What to work on →
Exact copy, no pictures: repeat the data that follows.
Source material: Begin
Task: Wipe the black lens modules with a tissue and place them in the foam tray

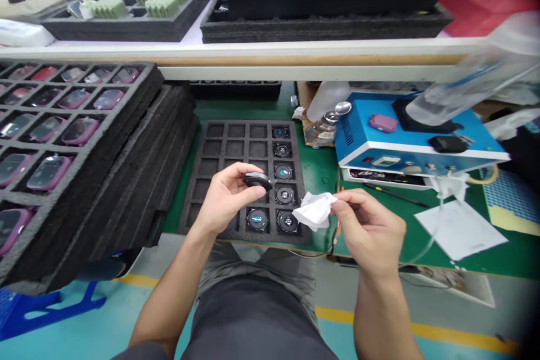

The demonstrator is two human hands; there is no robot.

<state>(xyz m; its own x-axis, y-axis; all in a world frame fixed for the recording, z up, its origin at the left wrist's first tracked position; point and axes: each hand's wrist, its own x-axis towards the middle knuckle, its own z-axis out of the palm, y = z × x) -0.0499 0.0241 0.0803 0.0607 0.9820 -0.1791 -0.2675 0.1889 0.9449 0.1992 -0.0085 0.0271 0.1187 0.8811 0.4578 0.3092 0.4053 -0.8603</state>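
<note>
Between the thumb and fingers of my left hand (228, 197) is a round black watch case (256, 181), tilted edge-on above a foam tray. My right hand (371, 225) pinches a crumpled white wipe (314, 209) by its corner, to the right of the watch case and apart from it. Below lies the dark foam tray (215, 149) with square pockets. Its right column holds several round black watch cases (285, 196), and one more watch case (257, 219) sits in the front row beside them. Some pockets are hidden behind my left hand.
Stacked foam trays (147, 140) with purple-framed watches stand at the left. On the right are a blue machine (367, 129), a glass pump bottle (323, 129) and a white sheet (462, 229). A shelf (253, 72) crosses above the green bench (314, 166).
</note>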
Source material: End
Answer to this problem →
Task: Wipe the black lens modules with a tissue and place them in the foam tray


The demonstrator is two human hands; there is no robot.

<state>(xyz m; its own x-axis, y-axis; all in a world frame fixed for the recording, z up, its origin at the left wrist's first tracked position; point and axes: each hand's wrist, its own x-axis towards the middle knuckle, its own z-axis out of the palm, y = z × x) -0.0499 0.0241 0.0803 0.0607 0.9820 -0.1791 -0.2675 0.1889 0.9449 0.1992 -0.0085 0.0271 0.1187 0.8811 0.4578 0.3092 0.4053 -0.8603</state>
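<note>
Between the thumb and fingers of my left hand (228, 197) is a round black watch case (256, 181), tilted edge-on above a foam tray. My right hand (371, 225) pinches a crumpled white wipe (314, 209) by its corner, to the right of the watch case and apart from it. Below lies the dark foam tray (215, 149) with square pockets. Its right column holds several round black watch cases (285, 196), and one more watch case (257, 219) sits in the front row beside them. Some pockets are hidden behind my left hand.
Stacked foam trays (147, 140) with purple-framed watches stand at the left. On the right are a blue machine (367, 129), a glass pump bottle (323, 129) and a white sheet (462, 229). A shelf (253, 72) crosses above the green bench (314, 166).
</note>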

The work on this exercise is now complete.